Six ans que Robōtariis existe. Un seul tome canonisé sur six prévus. Et pendant ce temps : des centaines de fiches, une soixantaine de factions, un calendrier de cent jours qui tourne tout seul, des personnages qu’on croise avant même de savoir dans quelle histoire ils apparaîtront. On pourrait y voir un défaut de discipline — trop de notes, pas assez de pages écrites jusqu’au bout. Ce n’est pas un défaut. C’est l’ordre dans lequel je travaille, écrit noir sur blanc dans mes propres objectifs : lore, puis récits, puis tomes, puis jeu. Le codex n’est pas ce qu’on fait en attendant d’écrire l’histoire. C’est le projet. L’histoire, quand elle vient, n’en est qu’une sortie possible parmi d’autres.

Une histoire se referme, un monde continue

Écrire « fin » sur une histoire, c’est choisir un chemin et fermer tous ceux qui longeaient. Un personnage meurt ou ne meurt pas, une faction gagne ou perd, une phrase est prononcée et plus aucune autre ne pourra l’avoir été à sa place. C’est ce que fait une histoire, et c’est très bien : elle tranche, elle donne une forme définitive à ce qui, sans elle, resterait flou.

Mais un monde qui n’existe qu’à travers une seule histoire n’est pas un monde. C’est un décor. Je préfère l’objet qui reste ouvert : un registre de décisions où chaque fait canon est tranché une fois, daté, expliqué dans le commit qui l’a posé — puis disponible pour n’importe quel récit à venir, sans jamais avoir eu besoin qu’un récit particulier le révèle. La fertilité des hybrides, l’identité de qui a sauvé la conscience de Joy, la date exacte de l’An 0 : aucun de ces faits n’est né d’une scène qu’il fallait écrire pour qu’il existe. Ils ont été tranchés à part, comme des lois, avant qu’aucune histoire n’ait besoin d’eux.

Elle existait déjà, il fallait juste lui donner un micro

La meilleure preuve que je peux donner de cette manière de travailler n’est pas une intention, c’est un événement récent. Une radio a eu besoin d’une nouvelle voix pour un créneau de soirée. La bonne réponse n’a pas été d’inventer un personnage — ç’a été d’aller chercher dans le lore. Elle y était déjà : une nouvelle courte où elle apparaît à peine, et une fiche entière, près de mille mots, consacrée uniquement à comment elle parle — pas à son histoire, pas à ce qu’elle fait, juste sa syntaxe. Quelqu’un — moi, plus tôt — avait pris le temps de documenter la langue d’un personnage secondaire sans savoir s’il reviendrait un jour.

Il est revenu. Ça n’a marché que parce que le codex ne s’était pas arrêté d’exister quand la nouvelle s’était refermée. Si je n’avais écrit que l’histoire, et rien de plus, il n’y aurait rien eu à retrouver.

Un système qui ne finit jamais de raconter

La même logique tient un générateur qui tourne tous les jours depuis des semaines : des affiches de propagande, publiées sans surveillance, sur trois réseaux, dont la folie d’un personnage central monte imperceptiblement sur cent jours, seedée pour rester reproductible. Ce n’est pas une histoire. C’est un système qui produit de l’histoire, en continu, sans jamais avoir besoin d’un mot de fin — et chaque affiche publiée devient elle-même un fragment de canon que l’univers reconnaît après coup. Une histoire finie ne peut pas faire ça. Un système construit sur un codex, si.

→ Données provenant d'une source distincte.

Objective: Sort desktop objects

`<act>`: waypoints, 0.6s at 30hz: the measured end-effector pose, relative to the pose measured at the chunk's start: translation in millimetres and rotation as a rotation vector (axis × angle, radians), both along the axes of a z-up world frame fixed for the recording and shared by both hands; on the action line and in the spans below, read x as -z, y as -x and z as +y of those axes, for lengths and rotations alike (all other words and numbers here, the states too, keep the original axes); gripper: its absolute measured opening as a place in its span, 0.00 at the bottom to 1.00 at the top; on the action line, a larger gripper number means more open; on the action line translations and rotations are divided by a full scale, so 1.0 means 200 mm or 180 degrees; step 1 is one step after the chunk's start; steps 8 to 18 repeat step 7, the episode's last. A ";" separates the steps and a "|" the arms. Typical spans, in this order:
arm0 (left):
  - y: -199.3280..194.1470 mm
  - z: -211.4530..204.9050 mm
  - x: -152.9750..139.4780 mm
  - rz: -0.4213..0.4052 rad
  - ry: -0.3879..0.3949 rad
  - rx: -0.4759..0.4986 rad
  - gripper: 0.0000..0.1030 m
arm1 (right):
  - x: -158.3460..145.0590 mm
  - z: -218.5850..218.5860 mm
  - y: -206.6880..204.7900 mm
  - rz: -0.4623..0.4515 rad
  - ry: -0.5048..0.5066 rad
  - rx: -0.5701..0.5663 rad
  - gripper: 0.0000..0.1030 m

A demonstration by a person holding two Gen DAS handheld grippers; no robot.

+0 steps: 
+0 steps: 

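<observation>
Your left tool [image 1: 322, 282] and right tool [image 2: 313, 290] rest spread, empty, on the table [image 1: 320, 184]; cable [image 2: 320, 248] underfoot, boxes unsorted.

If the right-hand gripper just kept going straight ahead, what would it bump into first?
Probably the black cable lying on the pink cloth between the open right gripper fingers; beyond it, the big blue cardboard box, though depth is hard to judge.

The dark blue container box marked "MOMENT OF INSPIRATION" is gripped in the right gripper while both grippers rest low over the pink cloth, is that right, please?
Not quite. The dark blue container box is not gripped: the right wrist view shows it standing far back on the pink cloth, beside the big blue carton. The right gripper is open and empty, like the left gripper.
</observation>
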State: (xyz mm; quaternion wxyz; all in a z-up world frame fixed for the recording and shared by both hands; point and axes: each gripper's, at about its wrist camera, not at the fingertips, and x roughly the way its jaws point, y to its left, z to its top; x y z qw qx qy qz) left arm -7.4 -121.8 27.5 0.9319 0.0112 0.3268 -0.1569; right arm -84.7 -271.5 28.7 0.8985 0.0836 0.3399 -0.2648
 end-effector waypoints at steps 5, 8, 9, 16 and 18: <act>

Des instruments plutôt que des pages

Ce choix a fini par façonner l’outillage entier plus que l’écriture elle-même. Un graphe qui tient les factions et leurs relations, pas une intrigue. Un service qui sert le texte brut du vault sans jamais l’inventer. Un pont pour qu’une machine puisse poser une question à ce monde. Un éditeur qui, en tapant deux crochets, propose déjà tout ce qui existe. Aucun de ces outils ne raconte quoi que ce soit — ils tiennent le monde, pour que n’importe quelle histoire future puisse s’y appuyer sans avoir à tout reporter avec elle. Je passe plus de temps à construire des instruments qui savent le monde qu’à écrire des scènes qui le racontent, et ce n’est pas un contournement de l’écriture. C’est le travail que je préfère faire.

Le principe

Une histoire stocke un chemin ; un codex stocke de quoi en tracer n’importe lequel, y compris ceux que je n’ai pas encore imaginés. Je ne referme jamais le second pour finir le premier — je le fais grandir, et je laisse les histoires venir en piocher ce dont elles ont besoin, quand elles sont prêtes, si elles le sont un jour. Six ans, un tome fini, et pourtant rien n’est en retard : le codex n’a jamais été la salle d’attente de l’histoire. C’est l’inverse.